This episode captures a complex interplay of geopolitical allegiances, racial and religious identities, and narrative voices. Those of Dolimandro would have been readily accessible to the Urania’s English readers. Dolimandro begins in a privileged place within Amphilanthus’ Christian empire. He later becomes a ‘gally slave’, and then a pirate unconnected to any state or sovereign. He ends as a privateer—a pirate with governmental commission—who protects Christian maritime interests.51 Dolimandro’s story resembles the captivity and conversion narratives discussed above. Captured and enslaved by (Ottoman) pirates, he then becomes one of them.

Wroth’s use of the adjective ‘Turkish’ also intimates Dolimandro’s association with the Ottoman Empire. In early modern English discourse, ‘Turk’ was a racializing term that could signify any person of Muslim faith as well as any Ottoman subject, while ‘Turkey’ signified both Asia Minor and the larger Ottoman Empire (though the Ottomans did not use the term to denote their territories).52 Collapsing the ethnic, geographic, political, and religious diversity of the Ottoman Empire, the English configuration of the ‘Turk’ became what Matthew Dimmock has called a reflection of England’s relationship ‘both with a fragile, yet symbolically powerful “Christendome”, and with the Ottomans’ rather than ‘a single defining notion of “otherness”’.53 Consequently, Dolimandro’s possession of a ‘Turkish knife’ and his easy handling of Limorando’s scimitar—a weapon associated with Ottoman soldiers—is not a neutral talent for weaponry.54 It signals Dolimandro’s Ottoman coding, despite his being an Italian Christian.

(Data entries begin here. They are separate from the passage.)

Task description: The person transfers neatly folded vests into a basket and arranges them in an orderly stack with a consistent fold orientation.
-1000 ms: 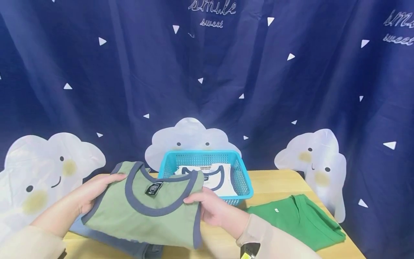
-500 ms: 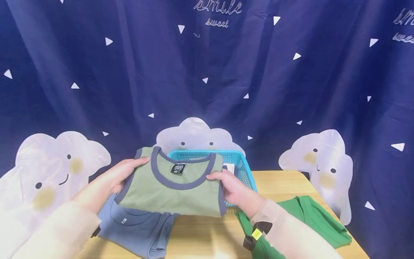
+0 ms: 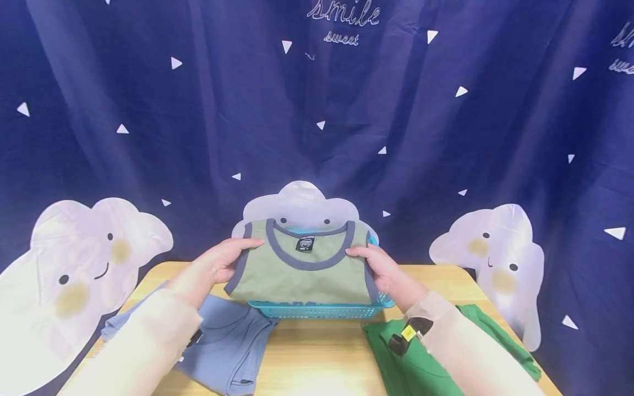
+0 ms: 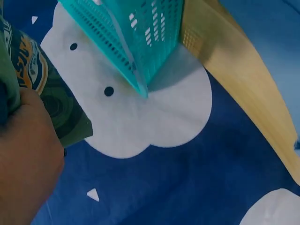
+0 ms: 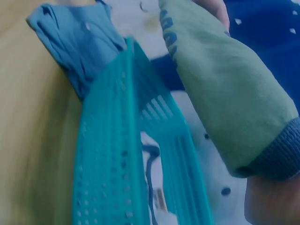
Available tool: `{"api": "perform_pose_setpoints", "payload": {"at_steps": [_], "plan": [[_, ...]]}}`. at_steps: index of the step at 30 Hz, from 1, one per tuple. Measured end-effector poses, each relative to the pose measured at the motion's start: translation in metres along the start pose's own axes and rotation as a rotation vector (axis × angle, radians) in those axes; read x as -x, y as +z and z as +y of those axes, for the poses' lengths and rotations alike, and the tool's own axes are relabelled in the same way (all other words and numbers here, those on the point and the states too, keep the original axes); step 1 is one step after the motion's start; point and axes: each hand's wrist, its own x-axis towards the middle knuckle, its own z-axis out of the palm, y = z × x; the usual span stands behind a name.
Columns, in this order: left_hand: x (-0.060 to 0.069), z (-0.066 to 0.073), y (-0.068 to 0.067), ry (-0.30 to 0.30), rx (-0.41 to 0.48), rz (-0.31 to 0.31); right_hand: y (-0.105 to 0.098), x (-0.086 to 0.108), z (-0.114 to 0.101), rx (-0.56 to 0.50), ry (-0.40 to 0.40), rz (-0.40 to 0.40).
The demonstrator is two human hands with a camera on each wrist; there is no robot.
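Note:
A folded green tank top with dark blue trim and a black neck label hangs over the turquoise basket, covering most of it in the head view. My left hand pinches its left shoulder, thumb on top. The right hand grips the opposite shoulder the same way. In the right wrist view the tank top is above the basket, apart from its rim, and a white garment with dark trim lies inside. The left wrist view shows printed fabric beside the left hand.
A folded blue shirt lies on the wooden table left of the basket. On the right is a green shirt, partly under the right forearm. A dark blue curtain with cloud prints hangs behind the table.
Both hands have carried the green tank top right and forward, from in front of the basket to over it. The white garment inside is now hidden in the head view.

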Motion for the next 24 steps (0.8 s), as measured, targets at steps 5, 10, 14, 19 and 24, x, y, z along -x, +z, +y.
{"api": "perform_pose_setpoints", "payload": {"at_steps": [5, 10, 14, 19, 24], "plan": [[-0.015, -0.006, 0.008, 0.026, 0.014, 0.011, -0.015, -0.01, -0.006, 0.014, -0.006, 0.023], [-0.029, -0.015, 0.011, 0.065, -0.008, 0.051, -0.028, -0.021, -0.008, 0.052, -0.023, 0.0], [-0.039, -0.022, 0.013, 0.098, -0.044, 0.098, -0.035, -0.029, -0.006, 0.087, -0.027, -0.003], [-0.052, -0.033, 0.019, 0.128, -0.185, 0.25, -0.042, -0.039, 0.001, 0.114, -0.027, 0.027], [-0.063, -0.044, 0.022, 0.153, -0.395, 0.374, -0.048, -0.048, 0.01, 0.165, -0.025, 0.04]]}}
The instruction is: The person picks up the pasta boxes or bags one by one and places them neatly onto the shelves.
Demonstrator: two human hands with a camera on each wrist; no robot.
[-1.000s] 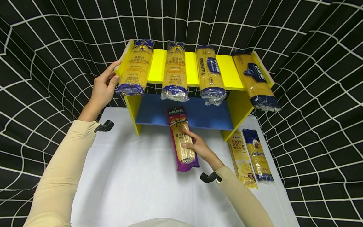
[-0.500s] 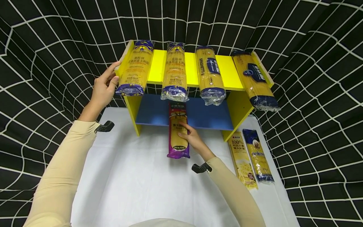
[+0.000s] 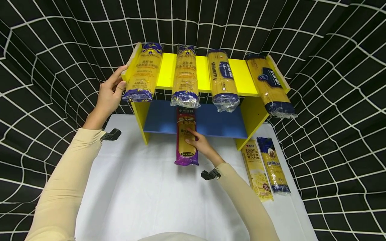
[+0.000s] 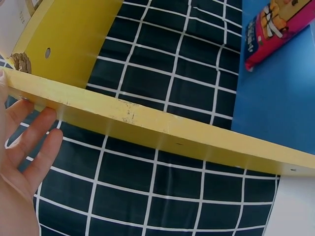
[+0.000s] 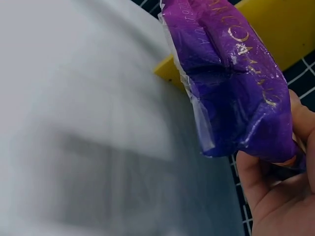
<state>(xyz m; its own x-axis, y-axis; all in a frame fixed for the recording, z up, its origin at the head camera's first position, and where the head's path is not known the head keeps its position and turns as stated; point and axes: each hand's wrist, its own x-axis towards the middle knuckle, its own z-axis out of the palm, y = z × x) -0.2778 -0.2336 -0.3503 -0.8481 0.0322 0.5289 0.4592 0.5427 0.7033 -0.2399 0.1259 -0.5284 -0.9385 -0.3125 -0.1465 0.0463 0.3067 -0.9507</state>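
Note:
A red and purple pasta packet (image 3: pixel 186 144) lies partly over the blue lower shelf (image 3: pixel 217 122), its purple end sticking out at the front. My right hand (image 3: pixel 200 144) grips it from the right side. In the right wrist view the fingers of my right hand (image 5: pixel 285 187) curl round the packet's purple end (image 5: pixel 231 98). At the upper left corner, my left hand (image 3: pixel 110 93) holds the yellow side of the rack (image 3: pixel 132 67); the left wrist view shows the fingers of that hand (image 4: pixel 29 147) against the yellow side board (image 4: pixel 133 115).
Several spaghetti packets lie on the yellow top shelf (image 3: pixel 166 75), among them one at the left (image 3: pixel 144 73) and one at the right (image 3: pixel 268 83). Two more packets, one yellow (image 3: pixel 257 170) and one blue-ended (image 3: pixel 273 167), lie on the white table (image 3: pixel 150 201) at the right.
My right hand and the red and purple packet have moved forward and slightly left, the packet's far end now over the blue shelf and straighter. My left hand has stayed in place.

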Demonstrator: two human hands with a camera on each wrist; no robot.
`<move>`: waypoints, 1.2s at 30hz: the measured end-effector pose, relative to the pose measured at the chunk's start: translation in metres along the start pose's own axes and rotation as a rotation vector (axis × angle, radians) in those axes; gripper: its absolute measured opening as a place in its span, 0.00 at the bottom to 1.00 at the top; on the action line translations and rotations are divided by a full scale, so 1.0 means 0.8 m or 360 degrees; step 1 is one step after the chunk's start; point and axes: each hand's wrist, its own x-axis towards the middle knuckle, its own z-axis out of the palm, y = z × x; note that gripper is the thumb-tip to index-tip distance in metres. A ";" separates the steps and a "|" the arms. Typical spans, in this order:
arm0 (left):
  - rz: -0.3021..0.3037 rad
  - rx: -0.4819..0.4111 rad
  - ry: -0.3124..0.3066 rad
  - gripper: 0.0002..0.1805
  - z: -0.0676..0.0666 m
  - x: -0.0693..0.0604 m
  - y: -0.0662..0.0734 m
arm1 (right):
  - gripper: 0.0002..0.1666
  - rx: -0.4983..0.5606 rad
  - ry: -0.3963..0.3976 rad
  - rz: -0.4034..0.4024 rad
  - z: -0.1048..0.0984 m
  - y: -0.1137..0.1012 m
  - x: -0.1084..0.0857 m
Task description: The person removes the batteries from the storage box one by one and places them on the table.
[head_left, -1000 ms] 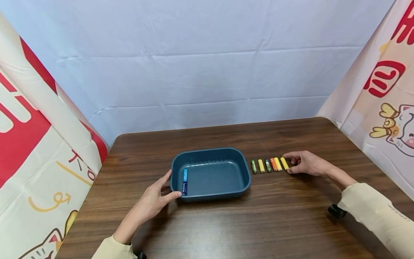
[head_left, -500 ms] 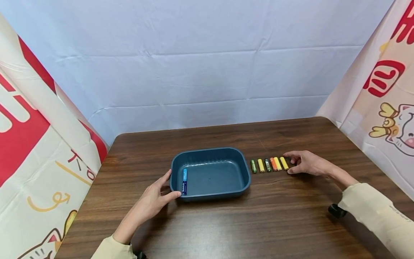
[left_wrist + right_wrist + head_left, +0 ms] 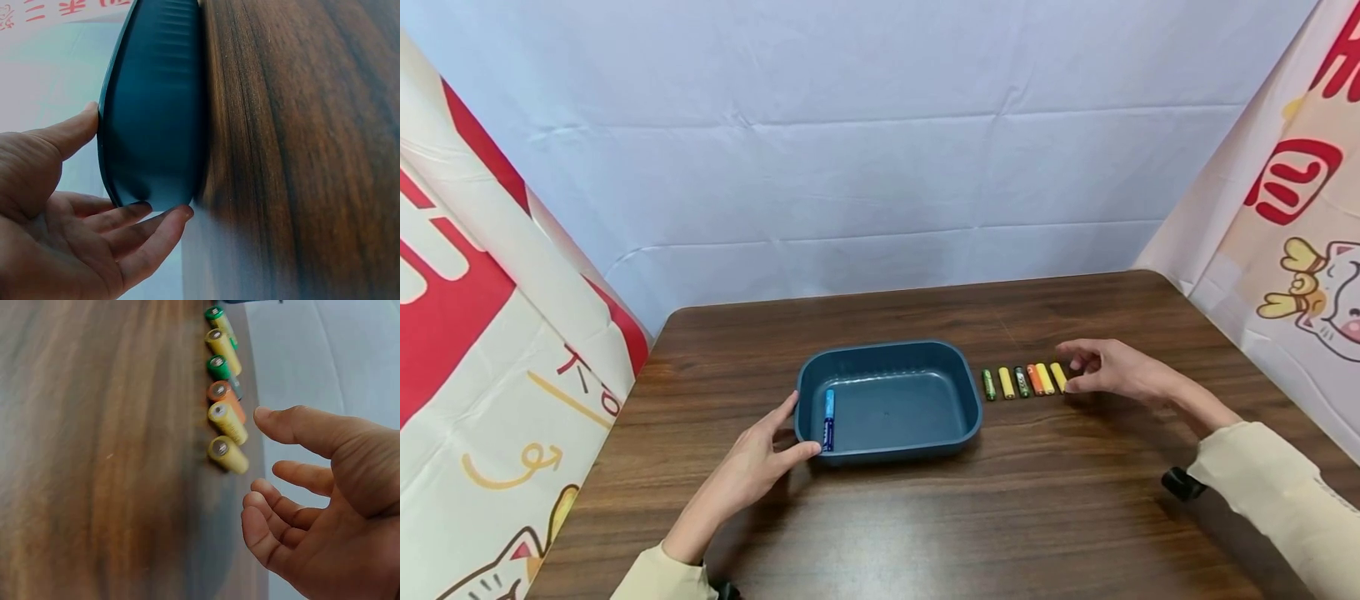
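A dark blue-green tray rests on the wooden table, and my left hand grips its near left corner, thumb on the rim and fingers against the left side. Two blue batteries lie end to end inside: a light blue one and a dark blue one. Right of the tray is a row of batteries, among them a green one, an orange one and a yellow one at the right end. My right hand, fingers parted and holding nothing, hovers beside that last one; the right wrist view shows a gap between them.
The wooden table has its back edge along a pale hanging cloth. Printed cloths with red and cartoon patterns hang at the left and right.
My right hand has lifted slightly off the right-end yellow battery, its fingers spreading a little. My left hand, the tray and the batteries stay where they were.
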 end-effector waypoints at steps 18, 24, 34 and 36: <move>0.0017 -0.0021 0.0001 0.47 -0.001 -0.001 0.000 | 0.35 0.0088 -0.0144 -0.0335 0.024 -0.137 0.055; 0.0010 -0.0018 0.0000 0.47 0.000 -0.004 0.000 | 0.33 0.0199 -0.0183 -0.0426 0.064 -0.183 0.090; 0.0006 -0.0030 -0.0013 0.47 -0.002 -0.004 0.001 | 0.29 0.0234 -0.0337 -0.0537 0.139 -0.236 0.130; 0.0005 -0.0027 -0.0015 0.47 -0.002 -0.004 0.000 | 0.29 0.0234 -0.0385 -0.0514 0.150 -0.242 0.133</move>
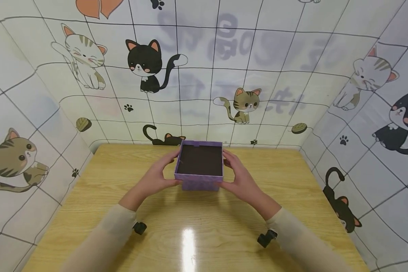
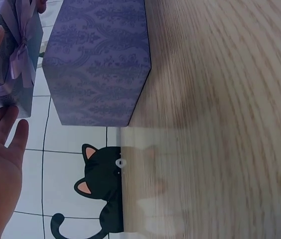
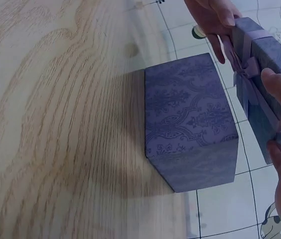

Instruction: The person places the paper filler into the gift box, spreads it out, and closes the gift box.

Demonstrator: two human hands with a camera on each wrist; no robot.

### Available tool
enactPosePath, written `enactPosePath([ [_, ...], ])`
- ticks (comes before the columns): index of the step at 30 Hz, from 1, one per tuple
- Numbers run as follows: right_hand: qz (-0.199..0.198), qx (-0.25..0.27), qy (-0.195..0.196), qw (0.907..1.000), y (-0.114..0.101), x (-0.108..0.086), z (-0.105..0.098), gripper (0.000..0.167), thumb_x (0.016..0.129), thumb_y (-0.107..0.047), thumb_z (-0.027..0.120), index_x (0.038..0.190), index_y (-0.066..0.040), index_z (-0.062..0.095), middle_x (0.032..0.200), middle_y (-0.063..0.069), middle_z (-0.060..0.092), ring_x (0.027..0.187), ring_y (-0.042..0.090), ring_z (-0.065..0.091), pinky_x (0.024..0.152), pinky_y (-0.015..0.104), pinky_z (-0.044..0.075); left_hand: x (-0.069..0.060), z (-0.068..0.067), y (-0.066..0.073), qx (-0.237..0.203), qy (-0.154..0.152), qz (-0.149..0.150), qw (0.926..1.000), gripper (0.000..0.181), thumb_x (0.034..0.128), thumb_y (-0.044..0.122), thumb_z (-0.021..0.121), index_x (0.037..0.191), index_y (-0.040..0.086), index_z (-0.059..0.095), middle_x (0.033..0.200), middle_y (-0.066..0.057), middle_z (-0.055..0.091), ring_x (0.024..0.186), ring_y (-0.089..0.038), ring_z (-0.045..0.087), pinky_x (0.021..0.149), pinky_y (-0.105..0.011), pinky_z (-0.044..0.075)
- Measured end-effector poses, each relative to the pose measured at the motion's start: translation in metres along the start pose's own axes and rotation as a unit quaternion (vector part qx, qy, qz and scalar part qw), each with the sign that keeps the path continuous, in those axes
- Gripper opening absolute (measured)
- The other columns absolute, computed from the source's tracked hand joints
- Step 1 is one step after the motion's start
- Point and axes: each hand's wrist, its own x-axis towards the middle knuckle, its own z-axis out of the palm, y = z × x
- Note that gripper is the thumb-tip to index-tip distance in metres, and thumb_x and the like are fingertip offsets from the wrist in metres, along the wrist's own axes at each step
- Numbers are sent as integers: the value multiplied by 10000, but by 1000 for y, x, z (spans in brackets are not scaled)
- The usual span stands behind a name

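A purple box lid (image 1: 198, 176) is held by both hands, and its dark inside faces up in the head view. Its ribbon and bow (image 3: 247, 68) show in both wrist views. My left hand (image 1: 156, 177) grips the lid's left side, thumb at the near corner and fingers farther back. On the opposite side my right hand (image 1: 239, 177) grips it in the same way. Below the lid stands a purple patterned box (image 2: 100, 64) on the table. A gap separates lid and box in the wrist views. The lid hides most of the box from above.
The wooden tabletop (image 1: 204, 219) ends at a back wall (image 1: 197, 83) covered with a white cat-print sheet. More of the printed sheet encloses the left and right sides. Small black devices sit at both wrists.
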Motion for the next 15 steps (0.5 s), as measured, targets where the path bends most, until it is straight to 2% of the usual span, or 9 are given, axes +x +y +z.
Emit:
enactPosePath([
  [9,-417,-457,198,9979,9,-9,-7,976,854,14,953,1674,13,423,1733,191,397,1428,363,582,1165,461,506,0,7,4,-237,11,124,9996,1105,820,97,1012,1734,118,391,1727,-76,458,1558,-311,454,1222,-574,429],
  [15,-585,-173,378,9974,12,-10,-8,921,846,103,922,1643,34,467,1706,195,436,1484,381,527,1207,342,460,-2,8,4,-323,84,216,9992,1083,806,25,1002,1717,96,421,1711,-96,476,1543,-331,474,1198,-581,446],
])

Paradoxically, Dolimandro’s possession and mastery of Ottoman weaponry enables his defeat of Limorando—who is himself an Ottoman-coded figure, carrying a scimitar and engaging in piracy against infidel Christians—and his subsequent commitment to the defence of Christendom.55

Wroth emphasizes the slippage in identity between Dolimandro and Limorando through their near-anagrammatic names and her use of pronominal and syntactical ambiguity. From the moment of Dolimandro taking up his ‘Turkish knife’ to Limorando’s death, Wroth’s narrator does not use proper names to differentiate between these characters. Dolimandro and Limorando’s temporary pronominal indistinguishability allows for a brief but crucial misreading. Once Dolimandro takes up his ‘Turkish knife’, the narrator declares that he had concealed it because he would rather die by suicide than be taken prisoner: ‘determining to kill ore kill him self if brought to Vasalage, his spiritt contemning that, strake him to the hart soe as his last groanes came, fitt to make full expression of his highest griefe for hurting Antissia’ (II.55–6). Without any syntactical signal, the sentence’s subject shifts from Dolimandro to Limorando. The shift is not evident until the final clause, when the narrator clarifies that the current subject’s groans express his ‘griefe for hurting Antissia’. The clarification reveals that Limorando is now the subject: a few lines earlier, the giant ‘crusht’ Antissia in his arms, believing her dead (II.55). However, until this final clause, one can easily misread the subject as Dolimandro, striking himself in the heart with his Turkish knife to escape his present ‘bondage’ by the giant (II.54). At the same time that Dolimandro and Limorando’s geopolitical, religious, and racial identities bleed into each other, Wroth’s narrator facilitates a formal slippage between the episode’s antagonist and purported Christian hero. The difficulty of navigating the unstable severalty of English and Ottoman identity markers heightens the interpretive difficulty already present within the narrative style of English prose romances.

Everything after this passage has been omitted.